Task directions
What is needed is the whole of the data, set down exactly.

Supplied information

+++

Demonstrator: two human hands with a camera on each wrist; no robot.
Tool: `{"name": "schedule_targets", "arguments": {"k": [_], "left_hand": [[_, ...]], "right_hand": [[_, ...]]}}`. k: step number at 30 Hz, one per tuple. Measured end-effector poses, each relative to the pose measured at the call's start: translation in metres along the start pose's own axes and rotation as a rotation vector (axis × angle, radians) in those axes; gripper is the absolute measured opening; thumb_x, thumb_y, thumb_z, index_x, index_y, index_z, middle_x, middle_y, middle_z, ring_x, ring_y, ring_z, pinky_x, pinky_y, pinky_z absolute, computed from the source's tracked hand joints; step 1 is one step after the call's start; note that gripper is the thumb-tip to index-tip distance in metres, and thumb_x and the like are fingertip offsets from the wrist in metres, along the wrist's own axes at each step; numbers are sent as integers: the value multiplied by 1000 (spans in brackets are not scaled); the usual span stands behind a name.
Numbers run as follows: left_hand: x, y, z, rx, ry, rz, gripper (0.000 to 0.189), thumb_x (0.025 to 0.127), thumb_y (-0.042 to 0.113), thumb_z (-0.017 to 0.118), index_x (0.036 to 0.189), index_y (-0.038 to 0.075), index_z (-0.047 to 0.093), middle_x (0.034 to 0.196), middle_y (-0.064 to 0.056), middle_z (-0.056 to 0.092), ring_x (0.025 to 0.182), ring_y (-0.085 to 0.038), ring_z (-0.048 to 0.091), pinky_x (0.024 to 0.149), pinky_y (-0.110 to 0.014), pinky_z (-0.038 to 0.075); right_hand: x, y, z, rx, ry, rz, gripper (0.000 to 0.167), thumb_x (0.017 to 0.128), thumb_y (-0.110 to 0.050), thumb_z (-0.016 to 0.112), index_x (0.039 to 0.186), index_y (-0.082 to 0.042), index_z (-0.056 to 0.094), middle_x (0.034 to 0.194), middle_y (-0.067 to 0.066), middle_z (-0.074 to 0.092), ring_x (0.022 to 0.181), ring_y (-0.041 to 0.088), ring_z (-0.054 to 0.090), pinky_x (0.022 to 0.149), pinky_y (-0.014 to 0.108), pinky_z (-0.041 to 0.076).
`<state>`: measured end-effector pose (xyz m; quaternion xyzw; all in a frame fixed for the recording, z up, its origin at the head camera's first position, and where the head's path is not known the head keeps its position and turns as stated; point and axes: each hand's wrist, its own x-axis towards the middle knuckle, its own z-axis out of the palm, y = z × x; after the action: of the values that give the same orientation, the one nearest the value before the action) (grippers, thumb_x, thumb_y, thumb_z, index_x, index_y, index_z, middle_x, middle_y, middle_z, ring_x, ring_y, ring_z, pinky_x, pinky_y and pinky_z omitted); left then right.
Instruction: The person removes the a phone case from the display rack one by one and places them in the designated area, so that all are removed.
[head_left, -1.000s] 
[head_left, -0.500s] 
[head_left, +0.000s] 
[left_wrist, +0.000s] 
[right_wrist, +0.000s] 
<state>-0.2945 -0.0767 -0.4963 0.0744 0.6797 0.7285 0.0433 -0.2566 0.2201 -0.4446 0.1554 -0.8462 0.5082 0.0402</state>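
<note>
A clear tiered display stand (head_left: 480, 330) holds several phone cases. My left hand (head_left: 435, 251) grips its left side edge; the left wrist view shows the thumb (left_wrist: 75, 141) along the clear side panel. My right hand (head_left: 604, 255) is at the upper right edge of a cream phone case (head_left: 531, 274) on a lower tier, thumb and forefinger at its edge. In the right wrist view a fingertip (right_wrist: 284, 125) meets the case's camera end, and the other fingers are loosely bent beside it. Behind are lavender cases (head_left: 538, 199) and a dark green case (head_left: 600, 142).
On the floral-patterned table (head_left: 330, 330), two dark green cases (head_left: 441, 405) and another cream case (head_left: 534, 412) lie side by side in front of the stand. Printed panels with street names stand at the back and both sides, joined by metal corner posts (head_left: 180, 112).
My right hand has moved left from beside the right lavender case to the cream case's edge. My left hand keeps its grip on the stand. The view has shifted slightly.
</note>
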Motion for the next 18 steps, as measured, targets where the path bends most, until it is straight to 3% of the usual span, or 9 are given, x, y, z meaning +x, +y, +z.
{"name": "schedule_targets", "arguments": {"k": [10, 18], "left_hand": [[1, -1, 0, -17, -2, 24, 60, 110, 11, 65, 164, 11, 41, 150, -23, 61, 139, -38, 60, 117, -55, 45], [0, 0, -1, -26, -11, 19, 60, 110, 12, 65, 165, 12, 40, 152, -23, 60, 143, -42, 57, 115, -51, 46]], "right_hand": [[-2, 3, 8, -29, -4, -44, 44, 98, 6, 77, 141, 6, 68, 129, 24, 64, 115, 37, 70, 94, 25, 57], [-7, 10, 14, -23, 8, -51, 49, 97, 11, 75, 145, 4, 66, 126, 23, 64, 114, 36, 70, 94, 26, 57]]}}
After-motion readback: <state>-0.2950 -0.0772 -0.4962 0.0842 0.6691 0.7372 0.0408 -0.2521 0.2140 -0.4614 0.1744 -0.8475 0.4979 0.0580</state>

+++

Reply
Demonstrator: two human hands with a camera on each wrist; no robot.
Tool: `{"name": "schedule_targets", "arguments": {"k": [_], "left_hand": [[_, ...]], "right_hand": [[_, ...]]}}`. k: step number at 30 Hz, one per tuple. Measured end-effector poses, each relative to the pose measured at the call's start: translation in metres along the start pose's own axes and rotation as a rotation vector (axis × angle, radians) in those axes; gripper is the absolute measured opening; thumb_x, thumb_y, thumb_z, index_x, index_y, index_z, middle_x, middle_y, middle_z, ring_x, ring_y, ring_z, pinky_x, pinky_y, pinky_z absolute, computed from the source's tracked hand joints; step 1 is one step after the call's start; note that gripper is the thumb-tip to index-tip distance in metres, and thumb_x and the like are fingertip offsets from the wrist in metres, along the wrist's own axes at each step; numbers are sent as integers: the value multiplied by 1000 (spans in brackets are not scaled); the usual span stands behind a name.
Numbers run as follows: left_hand: x, y, z, rx, ry, rz, gripper (0.000 to 0.189), thumb_x (0.025 to 0.127), thumb_y (-0.042 to 0.113), thumb_z (-0.017 to 0.118), index_x (0.036 to 0.189), index_y (-0.038 to 0.075), index_z (-0.047 to 0.093), middle_x (0.034 to 0.196), middle_y (-0.064 to 0.056), middle_z (-0.056 to 0.092), ring_x (0.025 to 0.182), ring_y (-0.085 to 0.038), ring_z (-0.048 to 0.091), pinky_x (0.024 to 0.149), pinky_y (-0.110 to 0.014), pinky_z (-0.038 to 0.075); right_hand: x, y, z, rx, ry, rz, gripper (0.000 to 0.167), thumb_x (0.017 to 0.128), thumb_y (-0.110 to 0.050), thumb_z (-0.016 to 0.112), index_x (0.039 to 0.186), index_y (-0.082 to 0.042), index_z (-0.056 to 0.094), middle_x (0.034 to 0.194), middle_y (-0.067 to 0.066), middle_z (-0.074 to 0.092), ring_x (0.022 to 0.181), ring_y (-0.041 to 0.088), ring_z (-0.054 to 0.090), pinky_x (0.022 to 0.149), pinky_y (-0.014 to 0.108), pinky_z (-0.041 to 0.076).
`<state>`: measured end-effector pose (xyz m; quaternion xyzw; all in a frame fixed for the recording, z up, its origin at the head camera's first position, and where the head's path is not known the head keeps its position and turns as stated; point and axes: each hand's wrist, its own x-axis towards the middle knuckle, its own z-axis out of the palm, y = z × x; after the action: of the values that give the same orientation, the one nearest the value before the action) (grippers, thumb_x, thumb_y, thumb_z, index_x, index_y, index_z, middle_x, middle_y, middle_z, ring_x, ring_y, ring_z, pinky_x, pinky_y and pinky_z omitted); left then right.
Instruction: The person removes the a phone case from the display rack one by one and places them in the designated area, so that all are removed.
[head_left, -1.000s] 
[head_left, -0.500s] 
[head_left, +0.000s] 
[left_wrist, +0.000s] 
[right_wrist, +0.000s] 
<state>-0.2945 -0.0767 -0.4963 0.0744 0.6797 0.7285 0.0433 -0.2566 0.2201 -0.4446 0.1554 -0.8462 0.5082 0.0402</state>
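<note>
A clear tiered display stand (head_left: 480, 330) holds several phone cases. My left hand (head_left: 435, 251) grips its left side edge; the left wrist view shows the thumb (left_wrist: 75, 141) along the clear side panel. My right hand (head_left: 604, 255) is at the upper right edge of a cream phone case (head_left: 531, 274) on a lower tier, thumb and forefinger at its edge. In the right wrist view a fingertip (right_wrist: 284, 125) meets the case's camera end, and the other fingers are loosely bent beside it. Behind are lavender cases (head_left: 538, 199) and a dark green case (head_left: 600, 142).
On the floral-patterned table (head_left: 330, 330), two dark green cases (head_left: 441, 405) and another cream case (head_left: 534, 412) lie side by side in front of the stand. Printed panels with street names stand at the back and both sides, joined by metal corner posts (head_left: 180, 112).
My right hand has moved left from beside the right lavender case to the cream case's edge. My left hand keeps its grip on the stand. The view has shifted slightly.
</note>
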Motion for the next 18 steps, as measured, targets where the path bends most, until it is straight to 3% of the usual span, or 9 are given, x, y, z meaning +x, +y, +z.
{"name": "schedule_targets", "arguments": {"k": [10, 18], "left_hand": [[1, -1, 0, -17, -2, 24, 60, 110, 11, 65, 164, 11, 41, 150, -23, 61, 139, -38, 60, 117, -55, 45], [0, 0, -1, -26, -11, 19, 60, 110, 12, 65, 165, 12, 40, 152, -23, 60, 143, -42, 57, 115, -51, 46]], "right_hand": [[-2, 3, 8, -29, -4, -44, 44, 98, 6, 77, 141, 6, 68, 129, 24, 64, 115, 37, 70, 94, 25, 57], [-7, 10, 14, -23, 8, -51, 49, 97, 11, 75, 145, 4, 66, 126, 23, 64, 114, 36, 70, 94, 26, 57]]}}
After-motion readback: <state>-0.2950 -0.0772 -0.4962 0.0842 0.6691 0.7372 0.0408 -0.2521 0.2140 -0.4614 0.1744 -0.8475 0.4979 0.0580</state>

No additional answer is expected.